If you’re looking for a hilarious raunchy comedy, then give Little Blue Pill a try. Aaron Godfred’s directorial debut answers the age-old question every guy has asked: “What happens if you have an all-day erection?” Little Blue Pill offers its own comic tale that will have you laughing from start to finish.

Set in Portland, Oregon, the film focuses on Stephen (Aaron Kuban) an aspiring 20-something filmmaker closing in on a major grant opportunity. Stephen’s porn-obsessed roommate Oscar (Adam Carr) throws a raucous party that effectively leaves him hungover the next morning just before a big meeting.

Helping Stephen to recover, his should-be girlfriend Lane (Rosie Tisch) reaches into the medicine cabinet to give him some Aleve. However, Stephen realizes too late that he’s mistakenly swallowed two of Oscar’s “Erecta” pills and he’s doomed to have a boner that seemingly won’t go away.

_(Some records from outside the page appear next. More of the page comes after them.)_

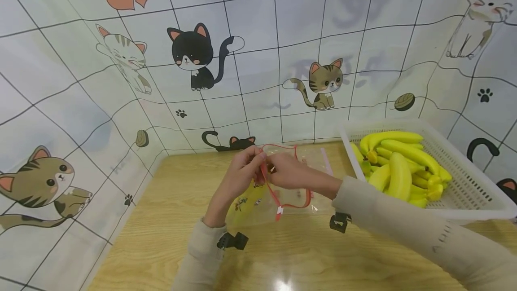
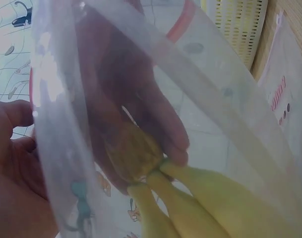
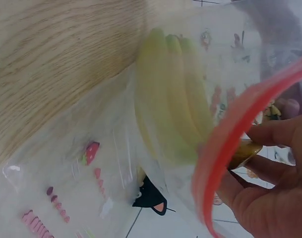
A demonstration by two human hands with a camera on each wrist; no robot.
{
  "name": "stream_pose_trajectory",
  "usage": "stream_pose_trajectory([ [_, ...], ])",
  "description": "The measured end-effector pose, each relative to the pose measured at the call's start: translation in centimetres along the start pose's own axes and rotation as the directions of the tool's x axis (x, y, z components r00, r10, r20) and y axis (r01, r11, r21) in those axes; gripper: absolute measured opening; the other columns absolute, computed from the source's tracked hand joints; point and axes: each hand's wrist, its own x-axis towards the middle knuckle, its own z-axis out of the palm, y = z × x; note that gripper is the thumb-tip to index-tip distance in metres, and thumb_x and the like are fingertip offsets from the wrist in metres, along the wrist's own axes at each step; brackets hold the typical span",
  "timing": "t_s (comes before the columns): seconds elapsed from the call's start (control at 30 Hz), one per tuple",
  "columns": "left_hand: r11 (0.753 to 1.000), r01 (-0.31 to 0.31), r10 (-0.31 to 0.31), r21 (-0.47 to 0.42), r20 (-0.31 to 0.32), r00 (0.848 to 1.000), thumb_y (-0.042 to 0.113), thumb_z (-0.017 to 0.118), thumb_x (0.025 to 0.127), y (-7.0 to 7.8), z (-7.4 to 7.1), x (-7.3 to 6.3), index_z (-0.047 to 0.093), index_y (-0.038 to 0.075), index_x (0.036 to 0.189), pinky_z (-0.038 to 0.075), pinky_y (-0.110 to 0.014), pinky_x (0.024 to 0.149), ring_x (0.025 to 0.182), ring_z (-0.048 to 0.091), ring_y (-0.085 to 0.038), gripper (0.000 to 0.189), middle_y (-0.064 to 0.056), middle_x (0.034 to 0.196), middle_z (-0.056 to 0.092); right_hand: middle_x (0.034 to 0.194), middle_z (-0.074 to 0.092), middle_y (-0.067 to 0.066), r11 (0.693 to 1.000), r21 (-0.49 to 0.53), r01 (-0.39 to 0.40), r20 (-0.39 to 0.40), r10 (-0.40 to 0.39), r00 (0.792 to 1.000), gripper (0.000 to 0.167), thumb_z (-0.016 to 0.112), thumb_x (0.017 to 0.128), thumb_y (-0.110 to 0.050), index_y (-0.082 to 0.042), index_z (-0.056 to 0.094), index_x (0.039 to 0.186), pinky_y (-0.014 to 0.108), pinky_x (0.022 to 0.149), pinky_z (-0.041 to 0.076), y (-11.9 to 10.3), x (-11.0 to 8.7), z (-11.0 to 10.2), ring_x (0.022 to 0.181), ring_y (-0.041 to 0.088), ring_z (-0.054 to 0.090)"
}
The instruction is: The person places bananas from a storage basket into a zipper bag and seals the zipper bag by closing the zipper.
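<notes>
A clear zip bag with a red zipper strip point(image 1: 276, 196) and printed pictures hangs between my two hands, its mouth open. My left hand point(image 1: 238, 174) pinches the bag's rim. Reaching in through the mouth, my right hand point(image 1: 288, 169) grips the brown stem point(image 3: 244, 153) of a bunch of bananas point(image 3: 170, 99). The yellow fruit points downward inside the bag, blurred by the plastic. In the left wrist view the right fingers point(image 2: 165, 119) show through the film, curled round the stem. A white slider point(image 1: 279, 210) sits near the end of the zipper strip.
At the right stands a white perforated plastic basket point(image 1: 476, 194) with several more bananas point(image 1: 400, 174). Another clear printed bag point(image 1: 325, 161) lies flat on the wooden table point(image 1: 173, 223) behind my right hand. A cat-patterned wall covering point(image 1: 258, 71) borders the table at the back and sides.
</notes>
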Motion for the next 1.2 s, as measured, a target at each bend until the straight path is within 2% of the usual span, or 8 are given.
stream_pose_trajectory([
  [0.17,1.000,-0.023,0.023,-0.016,0.019,1.000,0.019,0.046,0.111,0.2,-0.3,-0.1,0.053,0.000,0.089,0.051,-0.028,0.048,0.051,0.058,-0.019,0.030,-0.006,0.066,0.060,0.094,0.073,0.005,0.997,0.066,-0.050,0.032,0.048,0.998,0.021,0.053,0.092,0.000,-0.010,0.072,0.092,0.024,0.055,0.037,-0.1,1.1,0.2,0.057,0.013,0.045],
  [0.4,0.999,-0.047,0.047,-0.014,0.027,0.999,0.018,0.046,0.111,0.5,-0.6,-0.2,0.053,0.000,0.088,0.053,-0.027,0.052,0.052,0.059,-0.020,0.030,-0.005,0.066,0.062,0.080,0.067,0.002,0.997,-0.001,-0.071,-0.022,0.071,0.997,0.018,0.057,0.097,-0.007,-0.009,0.072,0.088,0.023,0.058,0.041,-0.2,2.4,0.2,0.061,0.012,0.050],
  [0.6,0.999,-0.047,0.047,-0.012,0.016,0.999,0.018,0.046,0.111,0.7,-0.8,-0.3,0.053,0.001,0.089,0.054,-0.027,0.053,0.053,0.059,-0.017,0.029,-0.010,0.067,0.059,0.065,0.056,-0.002,1.000,-0.026,0.010,-0.002,-0.010,1.000,0.030,0.050,0.101,-0.004,-0.010,0.072,0.082,0.024,0.059,0.038,0.0,2.9,0.3,0.058,0.012,0.045],
  [0.7,0.999,-0.045,0.045,-0.022,-0.004,0.999,0.018,0.047,0.110,0.7,-0.9,-0.3,0.053,0.001,0.089,0.054,-0.027,0.053,0.053,0.059,-0.017,0.028,-0.011,0.067,0.059,0.074,0.063,-0.002,0.999,-0.025,0.031,0.044,-0.030,0.999,0.025,0.052,0.102,-0.007,-0.013,0.071,0.086,0.024,0.065,0.042,-0.1,2.8,0.2,0.066,0.011,0.051],
  [0.8,0.999,-0.041,0.041,-0.026,-0.031,0.999,0.020,0.047,0.110,0.7,-0.8,-0.1,0.053,0.001,0.089,0.054,-0.028,0.053,0.053,0.059,-0.018,0.029,-0.009,0.067,0.060,0.092,0.069,0.001,1.000,0.008,0.007,0.103,-0.008,0.995,0.022,0.052,0.098,-0.002,-0.013,0.071,0.095,0.025,0.073,0.047,-0.2,2.3,-0.3,0.079,0.013,0.059],
  [0.97,0.999,-0.045,0.043,-0.020,-0.091,0.995,0.021,0.047,0.110,0.5,-0.8,0.1,0.051,0.000,0.088,0.054,-0.028,0.052,0.052,0.058,-0.018,0.030,-0.004,0.067,0.060,0.116,0.073,0.007,0.996,0.087,0.013,0.164,-0.028,0.986,0.027,0.053,0.093,0.002,-0.007,0.071,0.111,0.027,0.081,0.055,-0.7,1.1,-1.7,0.103,0.018,0.069],
  [1.1,0.999,-0.044,0.041,-0.016,-0.135,0.990,0.021,0.048,0.110,0.4,-0.9,0.0,0.051,0.000,0.088,0.054,-0.027,0.051,0.052,0.057,-0.017,0.030,-0.005,0.069,0.060,0.125,0.071,0.012,0.991,0.121,0.051,0.140,-0.068,0.988,0.028,0.054,0.097,-0.004,-0.005,0.070,0.120,0.028,0.081,0.059,-1.3,-0.3,-3.3,0.096,0.016,0.072],
  [1.2,0.999,-0.047,0.044,-0.013,-0.179,0.983,0.022,0.049,0.110,0.3,-1.0,-0.1,0.051,0.001,0.089,0.053,-0.026,0.051,0.052,0.056,-0.015,0.030,-0.007,0.070,0.059,0.119,0.073,0.015,0.984,0.159,0.086,0.080,-0.099,0.992,0.025,0.055,0.100,-0.006,-0.002,0.068,0.121,0.030,0.078,0.061,-1.5,-1.1,-4.4,0.087,0.015,0.072],
])
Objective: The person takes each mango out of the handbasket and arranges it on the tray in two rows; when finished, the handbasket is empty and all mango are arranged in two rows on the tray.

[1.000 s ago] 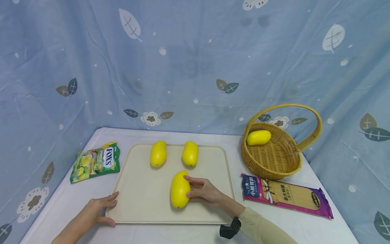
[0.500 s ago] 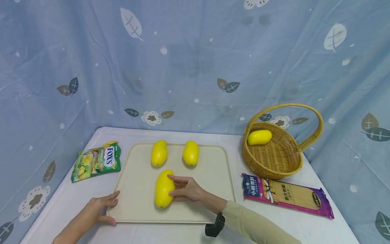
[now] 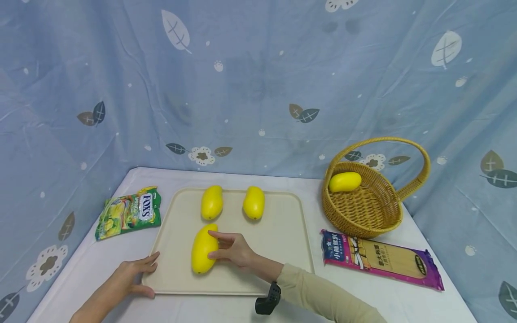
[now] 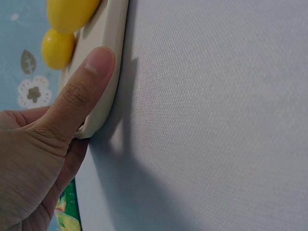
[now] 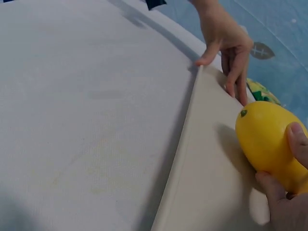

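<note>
My right hand [image 3: 234, 252] holds a yellow mango [image 3: 203, 249] from its right side, thumb and fingers spread along it, over the left front part of a beige tray [image 3: 278, 251]. In the right wrist view the mango [image 5: 269, 139] is low over the tray, its shadow beside it. My left hand [image 3: 131, 277] grips the tray's near left corner. The left wrist view has the thumb [image 4: 79, 89] along the front edge and the other fingers round the side. Two more mangoes, one on the left [image 3: 212, 202] and one on the right [image 3: 254, 203], lie at the tray's back.
A wicker basket [image 3: 363, 231] with a tall handle stands at the back right, a mango [image 3: 345, 182] inside. In front of it lies a pack of spaghetti [image 3: 381, 260]. A green candy bag [image 3: 129, 213] is left of the tray. Blue patterned cloth [image 3: 258, 89] hangs behind the table.
My right hand has carried the mango leftward, from the tray's middle to its left part. My left hand has stayed at the corner.
</note>
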A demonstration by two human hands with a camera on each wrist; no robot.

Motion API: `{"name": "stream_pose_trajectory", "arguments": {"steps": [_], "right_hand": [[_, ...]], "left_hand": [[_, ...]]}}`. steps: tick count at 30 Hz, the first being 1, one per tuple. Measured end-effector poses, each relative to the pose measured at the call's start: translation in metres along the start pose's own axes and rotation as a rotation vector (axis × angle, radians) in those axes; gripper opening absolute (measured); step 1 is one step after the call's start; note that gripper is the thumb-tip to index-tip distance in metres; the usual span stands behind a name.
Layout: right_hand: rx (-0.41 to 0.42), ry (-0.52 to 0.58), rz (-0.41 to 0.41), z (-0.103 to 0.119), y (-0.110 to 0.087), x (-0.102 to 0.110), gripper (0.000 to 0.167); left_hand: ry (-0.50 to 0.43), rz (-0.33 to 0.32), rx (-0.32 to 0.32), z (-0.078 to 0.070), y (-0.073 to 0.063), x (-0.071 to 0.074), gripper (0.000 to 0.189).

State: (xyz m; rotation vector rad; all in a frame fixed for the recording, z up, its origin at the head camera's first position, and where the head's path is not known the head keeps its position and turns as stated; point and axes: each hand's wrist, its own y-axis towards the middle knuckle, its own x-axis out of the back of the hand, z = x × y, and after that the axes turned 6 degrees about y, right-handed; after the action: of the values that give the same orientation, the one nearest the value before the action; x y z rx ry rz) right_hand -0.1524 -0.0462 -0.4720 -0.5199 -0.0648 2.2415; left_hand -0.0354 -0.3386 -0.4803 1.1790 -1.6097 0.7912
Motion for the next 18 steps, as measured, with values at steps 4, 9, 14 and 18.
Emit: {"name": "stream_pose_trajectory", "arguments": {"steps": [4,9,14,18], "right_hand": [[0.052,-0.103,-0.017,0.0009,0.0001,-0.0032,0.054],[0.106,-0.248,-0.036,0.005,-0.0008,-0.0023,0.051],[0.088,-0.246,-0.037,0.0061,-0.0022,0.002,0.051],[0.054,-0.208,-0.047,0.0057,-0.0037,0.004,0.052]], "left_hand": [[-0.018,0.017,0.016,-0.001,0.001,0.0013,0.073],[0.001,-0.006,-0.001,0.0002,0.0021,0.0002,0.073],[0.022,-0.065,-0.056,0.0045,-0.0003,-0.0028,0.075],[0.022,-0.106,-0.091,0.006,-0.0018,-0.0043,0.075]]}}
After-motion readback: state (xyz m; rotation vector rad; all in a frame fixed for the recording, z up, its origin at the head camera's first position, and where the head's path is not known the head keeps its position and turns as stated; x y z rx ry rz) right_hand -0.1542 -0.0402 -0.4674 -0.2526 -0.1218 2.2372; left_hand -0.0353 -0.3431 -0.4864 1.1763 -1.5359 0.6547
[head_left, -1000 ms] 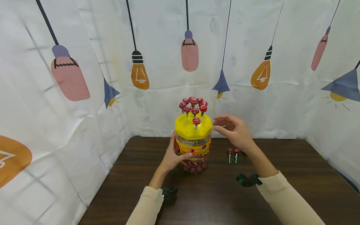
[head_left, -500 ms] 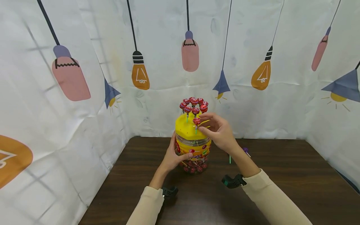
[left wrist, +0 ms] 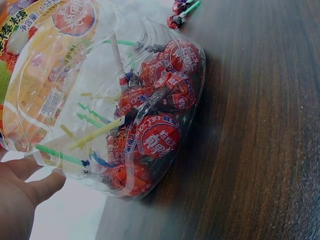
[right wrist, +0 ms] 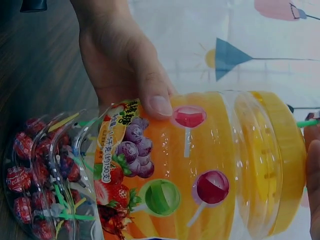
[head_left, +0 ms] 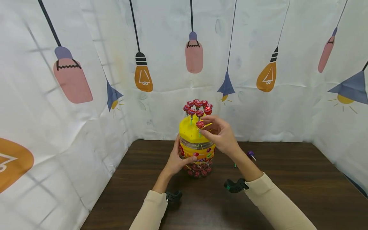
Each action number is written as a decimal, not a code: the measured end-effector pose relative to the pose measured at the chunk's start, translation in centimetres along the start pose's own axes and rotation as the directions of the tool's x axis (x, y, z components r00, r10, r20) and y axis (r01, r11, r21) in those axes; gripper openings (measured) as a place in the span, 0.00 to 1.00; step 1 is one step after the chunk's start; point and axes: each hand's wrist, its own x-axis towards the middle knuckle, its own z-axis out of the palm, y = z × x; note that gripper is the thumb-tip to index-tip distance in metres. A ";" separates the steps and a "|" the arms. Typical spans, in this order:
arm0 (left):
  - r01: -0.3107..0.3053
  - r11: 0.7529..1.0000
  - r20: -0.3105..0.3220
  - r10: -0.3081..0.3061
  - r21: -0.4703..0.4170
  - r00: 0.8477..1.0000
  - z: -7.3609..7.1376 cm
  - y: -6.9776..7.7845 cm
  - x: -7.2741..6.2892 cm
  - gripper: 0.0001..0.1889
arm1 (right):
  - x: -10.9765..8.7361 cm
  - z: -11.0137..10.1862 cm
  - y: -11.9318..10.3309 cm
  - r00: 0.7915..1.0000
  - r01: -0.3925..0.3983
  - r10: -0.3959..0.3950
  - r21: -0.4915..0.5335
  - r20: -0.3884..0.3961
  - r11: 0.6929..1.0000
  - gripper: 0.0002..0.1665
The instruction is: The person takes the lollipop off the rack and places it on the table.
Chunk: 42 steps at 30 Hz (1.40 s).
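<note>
A clear jar (head_left: pixel 198 153) with a yellow lid (head_left: pixel 189 129) and printed label stands upright on the table, with red-wrapped lollipops (left wrist: pixel 157 136) inside. Several more lollipops (head_left: pixel 191 111) stick up out of the lid. My left hand (head_left: pixel 176 162) grips the jar's left side, thumb across the label (right wrist: pixel 165 155). At the lid's front right, my right hand (head_left: pixel 222 135) pinches the front lollipop (head_left: pixel 200 124) between thumb and fingers. Its green stick meets the lid. The right wrist view catches only part of this hand at its right edge.
A purple lollipop (head_left: pixel 251 154) lies on the dark table (head_left: pixel 287 172) beyond the right forearm. A green stick end (head_left: pixel 234 165) shows beside that forearm, the rest covered. A white curtain (head_left: pixel 166 108) printed with lamps hangs behind and to the sides.
My right hand has moved left from beside the jar to the front lollipop and now pinches it; the lollipop has shifted slightly. The left hand and jar have stayed in place.
</note>
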 end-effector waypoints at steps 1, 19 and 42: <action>0.002 1.000 -0.001 -0.002 0.001 1.000 0.0 0.0 0.0 0.55 | 0.0 0.0 0.0 1.000 0.004 -0.004 -0.006 0.000 1.000 0.25; 0.014 1.000 0.000 -0.014 0.003 1.000 0.1 0.2 -0.1 0.57 | 0.2 0.7 0.1 0.992 0.090 -0.087 0.030 -0.089 0.996 0.24; 0.004 1.000 -0.002 -0.004 0.009 1.000 0.2 0.2 -0.1 0.57 | -3.6 -4.8 4.3 0.970 -0.011 0.068 0.239 -0.231 0.971 0.23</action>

From there, hilarity ensues, as Stephen makes the requisite visits to the hospital, jail, a retirement home, and a whorehouse. Interspersed throughout Stephen’s misadventures is a subplot involving the corrupt drug company Phalitech and its penis-obsessed German doctor Johan Von Luther (Gerold Wunstel), who actually caused the Erecta pills to be tainted and even more potent. His lab assistants (Jonathan Ahdout and Ashley Whittaker) work to find Stephen in order to conduct further experiments and minimize the potential PR damage that has a Phalitech executive (Trevor Coppola) concerned.

Kuban is a great fit for the straight-man (literally and figuratively), playing the part of Stephen with the charm of Luke Wilson if he had hipster tendencies. Carr’s performance as Oscar may be the most memorable from the film, as he delivers one witty one-liner after another. He perfectly nails the part of the roommate/friend who’s not shy about pushing the envelope with his actions or words. Everyone knows someone like Oscar, but Carr brings an authenticity to the character that makes it unique for the big screen.

Also, shining on screen is the lovely Rosie Tisch, who balances modelesque looks with girl next-door charm, and it’s easy to see why she inadvertently causes Stephen’s initial erection. Tisch has the talent to star in feature films for years to come.

In his first feature film as a director, Godfred’s strength lies in recognizing the subtleties that resonate with Generation Y, which many of today’s filmmakers are simply unaware of. He also astutely shows many of the sexual temptations and erection-inducing moments that exist for men in our modern society.

It’s a great start to his career, and one would hope that there will be more laugh-filled films from Godfred to come.